The primary concern of the ruling class since the onset of the pandemic has not been the health and well-being of the population, but rather the health and well-being of the profits of Wall Street.
Marx wrote that the capitalist political economy regards the individual worker “like a horse” in that “he must receive enough to enable him to work. It does not consider him, during the time when he is not working, as a human being. It leaves this to criminal law, doctors, religion, statistical tables, politics, and the beadle.”
The capitalist system degrades and dehumanizes workers, no matter the personal suffering and loss. This degradation and dehumanization are all the more ruthless and blatant when the bourgeoisie confronts a crisis on the scale the world confronts today. And it is expressed in nearly every facet of life.
The staggering mental health crisis that workers and young people face today is a byproduct of an entire social system that is predicated on sacrificing lives for the sake of private profit and wealth.

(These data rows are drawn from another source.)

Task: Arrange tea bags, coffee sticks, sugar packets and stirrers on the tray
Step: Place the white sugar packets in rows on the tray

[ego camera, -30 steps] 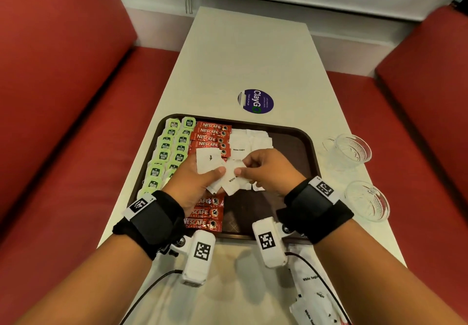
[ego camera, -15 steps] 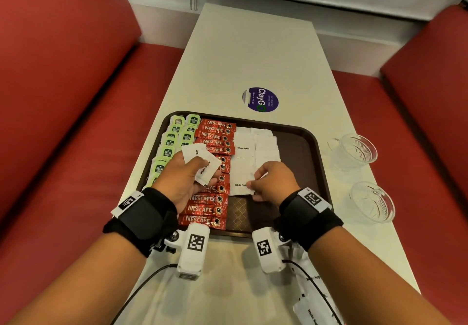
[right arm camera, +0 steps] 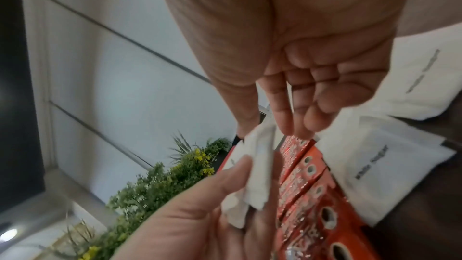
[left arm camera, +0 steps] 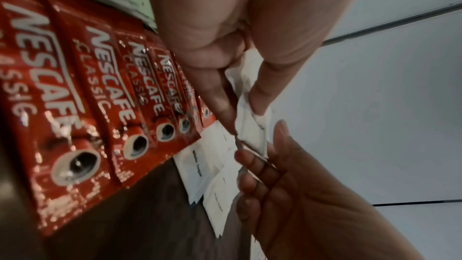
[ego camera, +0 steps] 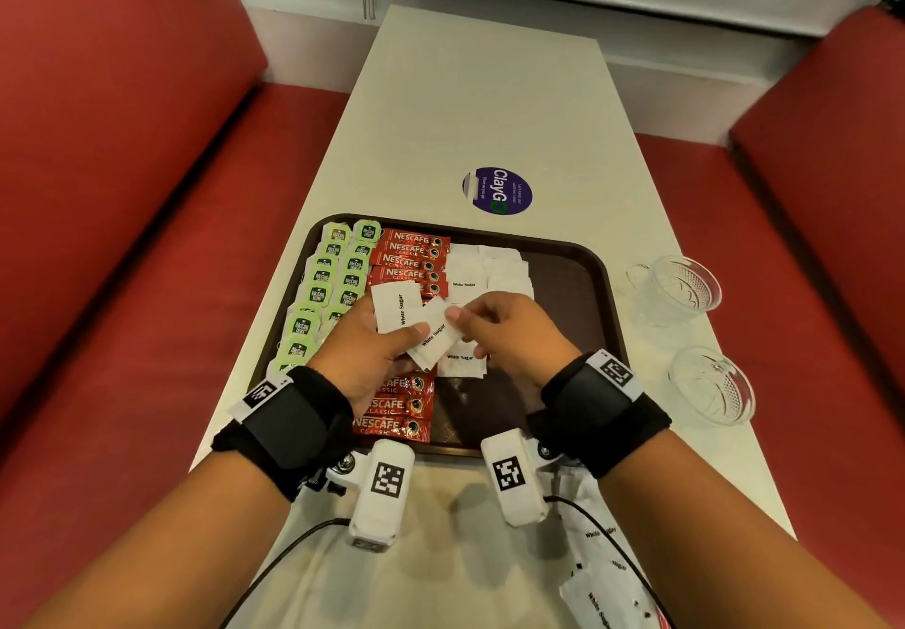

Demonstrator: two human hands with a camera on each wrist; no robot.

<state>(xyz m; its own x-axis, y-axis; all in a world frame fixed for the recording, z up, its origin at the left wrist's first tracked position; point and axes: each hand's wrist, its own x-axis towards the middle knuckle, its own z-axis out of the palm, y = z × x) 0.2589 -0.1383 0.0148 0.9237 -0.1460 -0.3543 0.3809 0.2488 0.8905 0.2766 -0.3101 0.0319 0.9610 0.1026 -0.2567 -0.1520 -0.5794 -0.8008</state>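
Observation:
Over the brown tray my left hand grips a few white sugar packets, fanned between thumb and fingers. My right hand meets it and pinches the lowest packet at its edge; the right wrist view shows that packet between thumb and forefinger. On the tray lie green tea bags in two columns at the left. Beside them is a column of red coffee sticks, and to their right white sugar packets. I see no stirrers.
Two glass cups stand on the table right of the tray. Loose sugar packets lie at the near right edge. A round purple sticker is beyond the tray. Red benches flank the table.
My right hand has left the packet it laid on the tray and come up left to the packets in my left hand. The left hand shifted slightly right.

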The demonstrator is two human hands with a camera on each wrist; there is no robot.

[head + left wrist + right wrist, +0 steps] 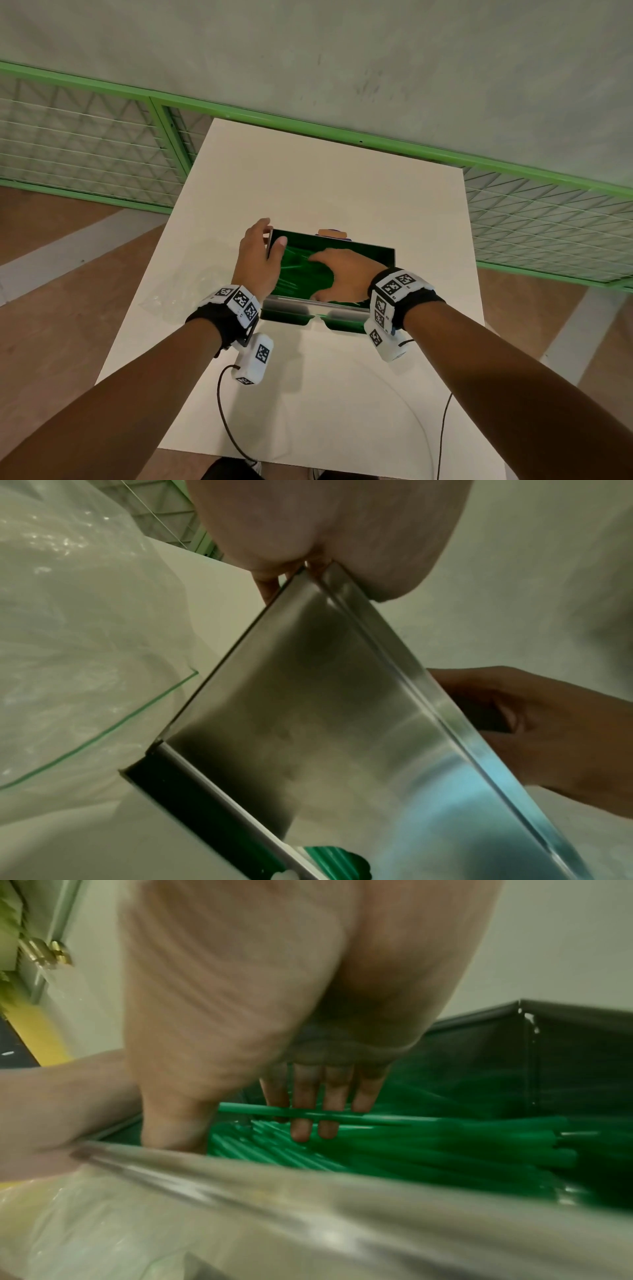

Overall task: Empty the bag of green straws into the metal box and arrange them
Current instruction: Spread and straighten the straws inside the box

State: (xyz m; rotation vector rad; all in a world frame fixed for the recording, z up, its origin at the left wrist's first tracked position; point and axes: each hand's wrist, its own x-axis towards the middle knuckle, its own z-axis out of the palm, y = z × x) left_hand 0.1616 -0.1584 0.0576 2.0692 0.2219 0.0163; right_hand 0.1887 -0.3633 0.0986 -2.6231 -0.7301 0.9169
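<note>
Left hand [260, 255] grips the metal box [387, 251] wall at 9 o'clock; right hand [337, 274], fingers extended, rests on the green straws [294, 265] inside.

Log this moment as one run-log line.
stage: arranging | left hand: grips box left wall | right hand: fingers spread on straws inside box | bag: empty, on table left of box

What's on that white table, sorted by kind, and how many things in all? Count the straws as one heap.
Metal box: 1
Heap of green straws: 1 (too many to count singly)
Clear plastic bag: 1
Small thing behind the box: 1, cannot tell what
Total: 4
</note>
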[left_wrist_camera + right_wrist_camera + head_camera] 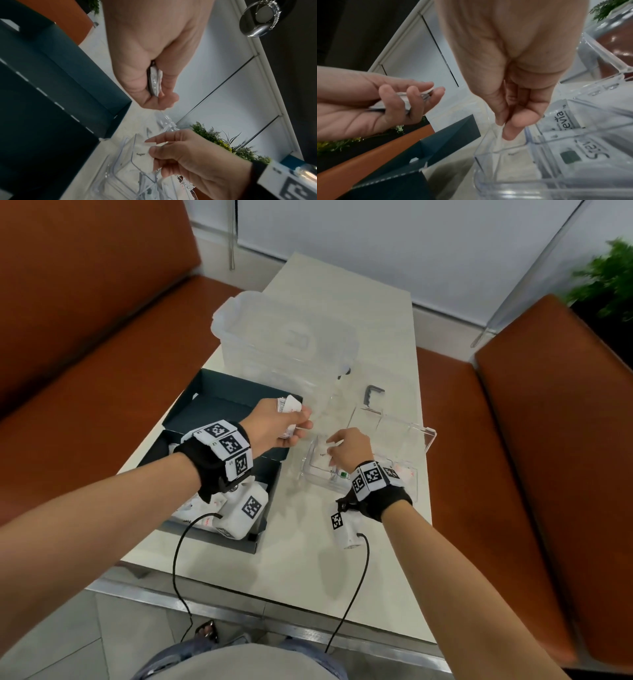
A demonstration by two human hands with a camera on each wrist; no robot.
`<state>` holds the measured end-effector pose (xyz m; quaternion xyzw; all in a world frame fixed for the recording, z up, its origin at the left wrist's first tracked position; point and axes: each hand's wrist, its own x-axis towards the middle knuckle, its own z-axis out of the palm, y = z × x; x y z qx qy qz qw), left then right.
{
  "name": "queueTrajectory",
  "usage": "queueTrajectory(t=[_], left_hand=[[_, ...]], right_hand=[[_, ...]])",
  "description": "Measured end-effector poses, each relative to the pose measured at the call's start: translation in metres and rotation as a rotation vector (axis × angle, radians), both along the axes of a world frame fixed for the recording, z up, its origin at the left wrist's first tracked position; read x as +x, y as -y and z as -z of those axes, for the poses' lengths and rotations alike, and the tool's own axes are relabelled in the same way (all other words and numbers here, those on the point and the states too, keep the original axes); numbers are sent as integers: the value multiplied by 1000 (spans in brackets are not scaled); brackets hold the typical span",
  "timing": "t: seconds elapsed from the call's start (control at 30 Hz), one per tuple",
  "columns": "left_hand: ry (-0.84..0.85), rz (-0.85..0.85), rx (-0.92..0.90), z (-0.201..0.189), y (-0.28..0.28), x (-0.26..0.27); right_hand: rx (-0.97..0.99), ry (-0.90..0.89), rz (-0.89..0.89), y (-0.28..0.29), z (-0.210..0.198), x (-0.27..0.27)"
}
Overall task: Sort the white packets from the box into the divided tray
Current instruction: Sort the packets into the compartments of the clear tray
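Note:
My left hand (301, 422) hovers over the dark teal box (219, 398) and grips a small stack of white packets (289, 407), seen edge-on in the left wrist view as packets (155, 81). My right hand (330, 450) pinches one white packet marked "Sugar" (142, 155) between thumb and fingers, low inside the front-left compartment of the clear divided tray (430, 433). The neighbouring compartment holds Stevia packets (561, 117). More white packets lie in the box's lower half (191, 508), partly hidden by my left wrist.
A large clear plastic container (284, 337) stands behind the box and tray. A small grey bracket (373, 393) lies beside it. Orange-brown benches (531, 474) flank the white table (308, 559) on both sides. A plant (609, 278) stands at the far right.

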<state>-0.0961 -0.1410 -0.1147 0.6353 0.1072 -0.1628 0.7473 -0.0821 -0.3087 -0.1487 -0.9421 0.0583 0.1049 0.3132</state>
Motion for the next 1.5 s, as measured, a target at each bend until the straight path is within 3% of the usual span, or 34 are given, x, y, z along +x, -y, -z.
queueTrajectory(t=[0.1, 0.3, 0.43, 0.6, 0.7, 0.87, 0.97, 1.03, 1.13, 1.27, 1.5], left_hand=[[-11, -5, -9, 2, -3, -1], [-18, -9, -34, -1, -1, -2], [-23, 10, -38, 0, 2, -2], [-79, 6, -94, -2, 9, -1], [-169, 10, -237, -7, 11, 0], [-247, 20, -420, -12, 12, -3], [-240, 42, -432, -11, 12, -4], [-220, 72, -390, -11, 16, -4], [-166, 142, -288, -12, 29, -7], [-68, 200, -163, -11, 49, -10], [75, 116, -10, -2, 93, -8]], right_hand=[[-96, 12, -39, -2, 4, 0], [-428, 99, -286, 2, 5, 3], [-639, 49, -391, -2, 5, 6], [-734, 57, -383, -10, 11, 7], [-723, 66, -364, -10, 14, 7], [-588, 109, -313, -1, 9, 4], [-283, 252, -189, 13, -6, -1], [-23, 329, -114, 23, -22, -5], [140, 346, -71, 37, -44, -11], [255, 281, -53, 57, -61, -20], [391, 209, 99, 91, -59, -36]])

The thousands of people who take their lives each year are the victims of a decayed social order defined by staggering levels of inequality, decades of the artificial suppression of the class struggle by the unions, 30 years of unending wars and police brutality and the degradation of social and cultural life.
Skyrocketing youth suicides speak volumes about the state of society. And no faction of the ruling class has anything close to an answer for such problems. The real answer, however, is emerging more openly and more forcefully every day.
While this generation is coming of age under incredibly difficult circumstances, they are also living in the midst of an immense resurgence of the class struggle all over the world.
They are seeing firsthand who is “essential” to society—that is, the doctors, nurses, teachers, social workers who have sacrificed so much for the betterment of society in these trying times. On the other hand, the parasites of society are also becoming clearer as giant corporations and the ultrarich continue to profit, to the tune of billions of dollars, off the social misery of the masses.
Leon Trotsky once noted that even under the most dire economic conditions, only a tiny percentage of the population would be driven to end their own lives. “But peoples never resort to suicide,” he pointed out. “When their burdens are intolerable they seek a way out through revolution.”